Tuesday, May 29, 2012

Allergy free simple chicken noodle soup recipe

  • 1 tbsp olive oil
  • 1 double chicken breast, slice thinly
  • 1 brown onion, chopped fine
  • 2 stalks celery, sliced fine
  • 5 cups water
  • 2 chicken stock cubes (one without soy or wheat. Vegetarian versions are fine.

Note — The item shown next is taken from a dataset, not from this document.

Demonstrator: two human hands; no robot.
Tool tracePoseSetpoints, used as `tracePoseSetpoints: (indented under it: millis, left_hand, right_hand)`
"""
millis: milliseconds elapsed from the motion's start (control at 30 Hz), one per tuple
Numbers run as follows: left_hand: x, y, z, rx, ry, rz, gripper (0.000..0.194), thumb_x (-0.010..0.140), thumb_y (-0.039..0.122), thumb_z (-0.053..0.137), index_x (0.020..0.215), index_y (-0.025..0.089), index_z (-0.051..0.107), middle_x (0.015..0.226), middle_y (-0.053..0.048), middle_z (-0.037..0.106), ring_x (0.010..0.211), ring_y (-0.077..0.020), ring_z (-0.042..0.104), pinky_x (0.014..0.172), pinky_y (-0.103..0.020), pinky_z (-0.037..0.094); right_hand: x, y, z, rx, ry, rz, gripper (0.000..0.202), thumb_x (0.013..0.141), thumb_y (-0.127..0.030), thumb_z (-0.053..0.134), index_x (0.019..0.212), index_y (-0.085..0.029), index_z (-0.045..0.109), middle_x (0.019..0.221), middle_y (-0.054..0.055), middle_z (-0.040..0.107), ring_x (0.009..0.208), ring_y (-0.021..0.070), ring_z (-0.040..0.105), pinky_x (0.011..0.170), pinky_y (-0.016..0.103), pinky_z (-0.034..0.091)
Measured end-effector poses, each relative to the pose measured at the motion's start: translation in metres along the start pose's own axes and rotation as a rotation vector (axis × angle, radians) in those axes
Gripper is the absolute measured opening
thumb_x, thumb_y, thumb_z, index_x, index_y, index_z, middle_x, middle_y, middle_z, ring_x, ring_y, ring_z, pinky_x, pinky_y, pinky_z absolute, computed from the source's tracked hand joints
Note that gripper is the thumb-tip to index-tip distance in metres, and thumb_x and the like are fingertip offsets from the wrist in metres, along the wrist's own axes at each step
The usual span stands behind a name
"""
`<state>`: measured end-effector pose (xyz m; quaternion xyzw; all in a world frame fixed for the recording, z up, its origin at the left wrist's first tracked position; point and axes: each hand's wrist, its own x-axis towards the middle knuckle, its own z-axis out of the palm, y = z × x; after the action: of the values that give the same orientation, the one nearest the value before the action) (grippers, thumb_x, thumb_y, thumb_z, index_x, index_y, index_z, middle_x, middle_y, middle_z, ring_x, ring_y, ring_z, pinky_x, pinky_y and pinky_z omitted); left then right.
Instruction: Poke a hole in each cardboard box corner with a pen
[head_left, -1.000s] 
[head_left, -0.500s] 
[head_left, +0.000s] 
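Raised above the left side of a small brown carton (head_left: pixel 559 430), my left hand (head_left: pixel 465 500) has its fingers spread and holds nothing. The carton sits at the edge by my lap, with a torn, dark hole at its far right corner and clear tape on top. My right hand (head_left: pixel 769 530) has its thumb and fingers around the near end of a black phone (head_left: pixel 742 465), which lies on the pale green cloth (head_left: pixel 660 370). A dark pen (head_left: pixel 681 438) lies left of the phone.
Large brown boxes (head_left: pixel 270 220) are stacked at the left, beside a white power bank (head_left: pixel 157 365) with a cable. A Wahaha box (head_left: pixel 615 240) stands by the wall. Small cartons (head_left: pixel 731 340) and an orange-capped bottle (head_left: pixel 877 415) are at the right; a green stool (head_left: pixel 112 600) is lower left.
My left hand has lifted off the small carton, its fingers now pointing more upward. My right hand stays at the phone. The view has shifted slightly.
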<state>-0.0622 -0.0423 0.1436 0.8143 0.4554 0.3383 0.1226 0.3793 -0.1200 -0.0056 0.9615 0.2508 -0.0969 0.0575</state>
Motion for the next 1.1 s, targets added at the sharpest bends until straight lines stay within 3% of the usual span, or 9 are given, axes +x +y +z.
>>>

I used Salt Reduced Massel Vegetarian Chicken Style cubes.)
  • 1 large corn cob, corn sliced off
  • 1 carrot, sliced fine
  • 1 large potato, peeled and cubed small, or 2 medium sized potatoes
  • 1/2 tsp ground pepper (salt is in the stock cube)

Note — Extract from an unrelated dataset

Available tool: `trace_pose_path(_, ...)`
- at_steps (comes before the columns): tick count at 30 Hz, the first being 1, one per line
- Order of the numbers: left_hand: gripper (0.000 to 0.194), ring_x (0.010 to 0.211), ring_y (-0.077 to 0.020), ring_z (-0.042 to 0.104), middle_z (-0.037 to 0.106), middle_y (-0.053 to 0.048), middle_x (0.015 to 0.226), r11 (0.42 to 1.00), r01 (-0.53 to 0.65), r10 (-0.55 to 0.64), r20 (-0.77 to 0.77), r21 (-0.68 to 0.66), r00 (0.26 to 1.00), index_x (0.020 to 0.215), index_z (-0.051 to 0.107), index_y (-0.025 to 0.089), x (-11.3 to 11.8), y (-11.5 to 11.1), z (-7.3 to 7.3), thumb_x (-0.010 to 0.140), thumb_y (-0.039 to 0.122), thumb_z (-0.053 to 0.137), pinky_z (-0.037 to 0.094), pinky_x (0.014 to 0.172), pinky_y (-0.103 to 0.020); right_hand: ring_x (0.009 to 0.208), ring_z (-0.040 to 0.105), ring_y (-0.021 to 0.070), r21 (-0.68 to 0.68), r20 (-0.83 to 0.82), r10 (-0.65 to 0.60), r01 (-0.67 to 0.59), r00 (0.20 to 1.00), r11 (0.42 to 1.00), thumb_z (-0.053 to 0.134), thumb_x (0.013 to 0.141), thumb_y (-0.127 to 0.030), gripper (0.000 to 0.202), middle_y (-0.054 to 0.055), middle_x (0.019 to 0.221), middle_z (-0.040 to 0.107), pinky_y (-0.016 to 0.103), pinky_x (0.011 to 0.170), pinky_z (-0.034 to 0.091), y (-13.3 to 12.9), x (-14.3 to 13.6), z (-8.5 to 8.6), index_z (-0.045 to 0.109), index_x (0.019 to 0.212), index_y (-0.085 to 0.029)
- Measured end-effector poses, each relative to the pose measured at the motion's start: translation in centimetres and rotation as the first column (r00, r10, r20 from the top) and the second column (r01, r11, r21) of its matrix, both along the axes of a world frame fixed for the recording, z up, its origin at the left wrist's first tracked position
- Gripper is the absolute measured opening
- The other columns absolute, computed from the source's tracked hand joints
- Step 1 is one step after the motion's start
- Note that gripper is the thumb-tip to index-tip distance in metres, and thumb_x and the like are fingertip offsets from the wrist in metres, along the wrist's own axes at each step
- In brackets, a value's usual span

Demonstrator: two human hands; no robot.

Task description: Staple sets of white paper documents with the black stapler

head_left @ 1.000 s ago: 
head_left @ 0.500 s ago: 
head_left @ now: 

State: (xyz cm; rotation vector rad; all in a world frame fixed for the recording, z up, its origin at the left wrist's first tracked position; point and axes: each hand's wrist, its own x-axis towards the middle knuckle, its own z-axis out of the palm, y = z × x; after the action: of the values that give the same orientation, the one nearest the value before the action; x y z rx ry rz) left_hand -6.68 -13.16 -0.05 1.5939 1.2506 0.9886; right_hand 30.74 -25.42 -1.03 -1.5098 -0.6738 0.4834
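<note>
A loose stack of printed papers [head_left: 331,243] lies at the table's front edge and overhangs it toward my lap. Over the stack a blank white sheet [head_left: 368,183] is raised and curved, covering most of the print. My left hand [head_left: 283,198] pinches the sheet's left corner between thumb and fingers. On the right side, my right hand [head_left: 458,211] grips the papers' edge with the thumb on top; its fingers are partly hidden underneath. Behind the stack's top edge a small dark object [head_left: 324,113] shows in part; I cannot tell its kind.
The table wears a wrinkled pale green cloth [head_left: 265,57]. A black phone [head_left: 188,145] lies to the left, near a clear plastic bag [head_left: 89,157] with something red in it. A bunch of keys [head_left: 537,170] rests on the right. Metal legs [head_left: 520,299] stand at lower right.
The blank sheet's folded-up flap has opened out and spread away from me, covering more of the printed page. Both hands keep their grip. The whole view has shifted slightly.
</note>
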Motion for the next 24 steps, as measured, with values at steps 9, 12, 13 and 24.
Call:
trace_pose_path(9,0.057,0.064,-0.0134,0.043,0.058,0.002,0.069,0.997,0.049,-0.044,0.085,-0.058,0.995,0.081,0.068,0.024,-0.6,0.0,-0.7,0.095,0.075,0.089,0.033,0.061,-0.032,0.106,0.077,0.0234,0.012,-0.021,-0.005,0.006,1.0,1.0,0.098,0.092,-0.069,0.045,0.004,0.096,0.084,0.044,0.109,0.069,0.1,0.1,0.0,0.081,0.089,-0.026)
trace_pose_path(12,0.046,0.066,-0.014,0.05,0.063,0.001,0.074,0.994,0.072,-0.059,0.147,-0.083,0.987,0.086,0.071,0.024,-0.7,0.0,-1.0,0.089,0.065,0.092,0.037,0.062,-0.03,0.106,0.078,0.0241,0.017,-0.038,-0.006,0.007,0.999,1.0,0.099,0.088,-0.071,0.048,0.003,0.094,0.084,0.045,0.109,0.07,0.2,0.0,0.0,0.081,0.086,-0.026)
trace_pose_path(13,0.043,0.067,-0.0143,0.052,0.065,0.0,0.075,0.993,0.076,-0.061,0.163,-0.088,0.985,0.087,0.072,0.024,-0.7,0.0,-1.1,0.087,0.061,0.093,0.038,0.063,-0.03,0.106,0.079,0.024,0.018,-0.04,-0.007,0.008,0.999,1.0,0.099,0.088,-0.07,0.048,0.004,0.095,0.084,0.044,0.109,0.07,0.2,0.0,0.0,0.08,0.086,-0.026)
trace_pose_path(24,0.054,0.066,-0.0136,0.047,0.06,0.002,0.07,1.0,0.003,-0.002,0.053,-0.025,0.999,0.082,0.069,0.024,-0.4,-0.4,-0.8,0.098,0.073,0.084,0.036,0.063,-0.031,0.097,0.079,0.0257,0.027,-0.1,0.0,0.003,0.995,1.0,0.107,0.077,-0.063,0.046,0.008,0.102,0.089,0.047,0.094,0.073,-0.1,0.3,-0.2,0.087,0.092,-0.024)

  • 3-4 handfuls Orgran short spaghetti noodles

  • In a large pot, add the oil and heat on medium-high.
  • On a high heat, cook the onion and celery until the onions clear. 

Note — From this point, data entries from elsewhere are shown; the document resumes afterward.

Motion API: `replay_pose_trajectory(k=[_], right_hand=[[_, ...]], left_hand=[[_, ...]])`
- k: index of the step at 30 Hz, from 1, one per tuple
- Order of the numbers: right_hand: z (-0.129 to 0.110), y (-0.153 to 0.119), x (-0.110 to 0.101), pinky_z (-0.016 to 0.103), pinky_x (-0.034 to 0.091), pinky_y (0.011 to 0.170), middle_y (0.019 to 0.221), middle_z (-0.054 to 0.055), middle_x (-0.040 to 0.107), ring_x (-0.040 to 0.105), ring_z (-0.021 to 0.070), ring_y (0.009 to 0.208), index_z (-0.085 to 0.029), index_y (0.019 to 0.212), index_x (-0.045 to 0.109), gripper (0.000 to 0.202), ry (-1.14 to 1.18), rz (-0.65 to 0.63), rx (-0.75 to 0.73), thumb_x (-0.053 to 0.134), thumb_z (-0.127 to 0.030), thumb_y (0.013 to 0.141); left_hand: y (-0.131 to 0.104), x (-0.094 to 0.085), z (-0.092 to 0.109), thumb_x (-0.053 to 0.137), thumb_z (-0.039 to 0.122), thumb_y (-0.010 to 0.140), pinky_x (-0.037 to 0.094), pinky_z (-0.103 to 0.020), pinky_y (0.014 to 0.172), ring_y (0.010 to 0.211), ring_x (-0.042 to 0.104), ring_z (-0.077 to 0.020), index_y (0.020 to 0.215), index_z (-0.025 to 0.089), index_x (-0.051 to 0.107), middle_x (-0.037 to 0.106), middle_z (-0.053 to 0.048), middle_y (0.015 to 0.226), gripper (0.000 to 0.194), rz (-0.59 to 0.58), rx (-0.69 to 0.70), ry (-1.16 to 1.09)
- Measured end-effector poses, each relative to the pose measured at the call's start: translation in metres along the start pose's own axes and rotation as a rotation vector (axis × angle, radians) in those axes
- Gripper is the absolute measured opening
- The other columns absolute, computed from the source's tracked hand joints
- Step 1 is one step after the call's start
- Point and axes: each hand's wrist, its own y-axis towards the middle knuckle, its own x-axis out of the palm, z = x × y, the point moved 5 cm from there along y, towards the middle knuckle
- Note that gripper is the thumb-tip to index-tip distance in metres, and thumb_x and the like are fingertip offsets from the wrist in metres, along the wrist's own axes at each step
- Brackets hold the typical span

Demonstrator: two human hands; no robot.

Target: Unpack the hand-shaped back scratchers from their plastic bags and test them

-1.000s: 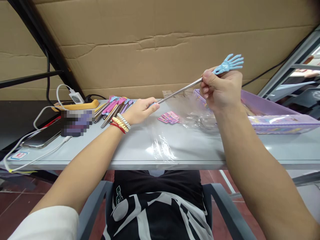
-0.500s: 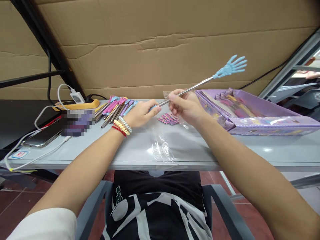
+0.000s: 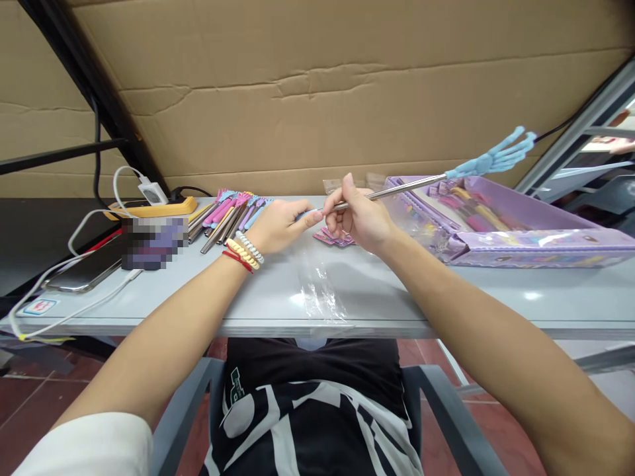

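Observation:
A metal rod (image 3: 407,186) with a light blue skeleton-like hand (image 3: 493,158) at its far end slants up to the right above the table. My left hand (image 3: 282,226) is closed round the rod's lower left end. Close beside it, my right hand (image 3: 360,215) grips the metal part between thumb and fingers. Small pink and purple printed cards (image 3: 335,237) lie on the table just behind and below my hands. A pile of similar rods with pink, blue and purple ends (image 3: 228,215) lies left of my left hand.
On the right stands a purple open box (image 3: 546,250) holding wrapped rods. Clear plastic film (image 3: 320,294) lies near the front edge of the grey table (image 3: 397,291). At the left are a phone (image 3: 86,268), white cables and a yellow power strip (image 3: 169,208). Cardboard (image 3: 322,132) rises behind.
The rod's blue hand end has swung lower and to the right and has turned. My right hand has shifted slightly left along the rod, nearer my left hand, which stays almost in place.

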Motion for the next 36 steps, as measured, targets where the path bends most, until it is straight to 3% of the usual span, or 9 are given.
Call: replay_pose_trajectory(k=[6, 11, 18, 22, 26, 30, 36], right_hand=[[-0.006, 0.004, -0.010, 0.025, 0.044, 0.050, 0.053, 0.002, 0.051, 0.051, 0.0103, 0.051, -0.020, 0.054, 0.054, 0.072, -0.024, 0.179, -0.148, 0.045, -0.088, 0.073], [-0.021, -0.002, 0.000, 0.032, 0.051, 0.064, 0.057, 0.002, 0.043, 0.058, 0.0160, 0.070, -0.021, 0.046, 0.031, 0.074, -0.016, 0.113, -0.220, 0.051, -0.088, 0.070], [-0.022, -0.010, 0.001, 0.034, 0.046, 0.055, 0.050, -0.004, 0.019, 0.036, 0.0117, 0.049, -0.021, 0.047, 0.022, 0.075, 0.071, 0.116, -0.265, 0.066, -0.079, 0.066], [-0.020, -0.010, -0.003, 0.033, 0.042, 0.050, 0.048, -0.005, 0.015, 0.028, 0.0105, 0.046, -0.022, 0.047, 0.020, 0.077, 0.060, 0.149, -0.240, 0.066, -0.082, 0.064], [-0.021, -0.009, -0.003, 0.031, 0.037, 0.047, 0.047, -0.005, 0.014, 0.027, 0.0095, 0.045, -0.021, 0.048, 0.019, 0.077, 0.065, 0.132, -0.263, 0.063, -0.080, 0.069], [-0.021, -0.008, -0.005, 0.031, 0.035, 0.047, 0.048, -0.005, 0.013, 0.027, 0.0093, 0.045, -0.021, 0.049, 0.017, 0.075, 0.060, 0.121, -0.259, 0.062, -0.077, 0.074], [-0.018, -0.008, -0.005, 0.030, 0.033, 0.046, 0.049, -0.006, 0.013, 0.025, 0.0086, 0.044, -0.022, 0.051, 0.017, 0.075, 0.112, 0.106, -0.269, 0.071, -0.072, 0.068]], left_hand=[[0.001, 0.003, 0.006, 0.034, 0.058, 0.098, 0.035, -0.026, 0.058, 0.058, 0.050, -0.0133, 0.084, 0.016, 0.064, 0.061, -0.002, 0.066, 0.053, 0.029, -0.003, 0.036], [0.003, 0.012, 0.011, 0.030, 0.060, 0.099, 0.033, -0.026, 0.055, 0.052, 0.044, -0.0119, 0.078, 0.018, 0.058, 0.052, 0.001, 0.058, 0.055, 0.036, -0.002, -0.065], [0.002, 0.027, 0.021, 0.024, 0.062, 0.098, 0.038, -0.029, 0.061, 0.059, 0.048, -0.0144, 0.082, 0.019, 0.054, 0.056, -0.001, 0.065, 0.055, -0.029, 0.039, -0.141], [0.000, 0.034, 0.025, 0.037, 0.063, 0.095, 0.040, -0.030, 0.062, 0.061, 0.049, -0.0144, 0.098, 0.016, 0.056, 0.057, -0.001, 0.070, 0.050, -0.096, 0.010, -0.216], [-0.001, 0.034, 0.027, 0.050, 0.063, 0.089, 0.042, -0.030, 0.062, 0.065, 0.051, -0.0146, 0.106, 0.016, 0.056, 0.060, -0.002, 0.077, 0.049, -0.135, -0.011, -0.312], [-0.001, 0.033, 0.030, 0.042, 0.064, 0.093, 0.045, -0.031, 0.068, 0.078, 0.056, -0.0171, 0.097, 0.018, 0.057, 0.061, -0.004, 0.083, 0.049, -0.150, -0.027, -0.498], [0.000, 0.037, 0.027, 0.036, 0.069, 0.093, 0.041, -0.028, 0.056, 0.058, 0.046, -0.0126, 0.076, 0.020, 0.048, 0.046, 0.002, 0.061, 0.053, -0.203, -0.103, -0.630]])
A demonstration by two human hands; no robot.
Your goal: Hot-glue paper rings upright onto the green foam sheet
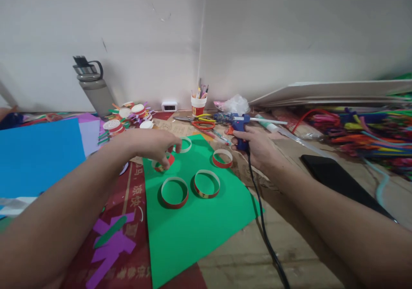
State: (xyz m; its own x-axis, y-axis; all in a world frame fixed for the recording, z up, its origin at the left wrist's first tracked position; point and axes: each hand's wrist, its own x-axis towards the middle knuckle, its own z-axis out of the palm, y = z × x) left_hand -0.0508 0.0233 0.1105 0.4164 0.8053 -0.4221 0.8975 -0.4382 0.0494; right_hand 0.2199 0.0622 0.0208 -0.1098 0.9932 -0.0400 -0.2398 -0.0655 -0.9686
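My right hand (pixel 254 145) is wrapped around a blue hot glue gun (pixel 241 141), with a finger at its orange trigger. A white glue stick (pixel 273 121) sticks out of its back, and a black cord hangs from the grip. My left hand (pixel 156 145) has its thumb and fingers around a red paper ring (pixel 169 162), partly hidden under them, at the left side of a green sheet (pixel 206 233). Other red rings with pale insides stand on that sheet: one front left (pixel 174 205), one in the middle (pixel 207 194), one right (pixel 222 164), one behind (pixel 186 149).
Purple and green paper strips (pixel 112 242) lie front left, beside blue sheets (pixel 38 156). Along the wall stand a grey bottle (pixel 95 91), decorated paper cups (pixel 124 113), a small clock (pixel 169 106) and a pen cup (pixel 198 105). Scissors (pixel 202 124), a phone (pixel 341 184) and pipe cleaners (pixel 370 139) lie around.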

  • Add the chicken slices and cook until the chicken is white. Leave the chicken partially uncooked at this stage.
  • Add the water.
  • Once the water is simmering, crumble in the chicken stock cube and stir to dissolve it.
  • Add the corn, potato and carrot and pepper.
  • Once all the vegetables are nearly cooked add in the spaghetti noodles and cook for 8-9 more minutes.
  • Remove from the heat and serve immediately otherwise the noodles will overcook.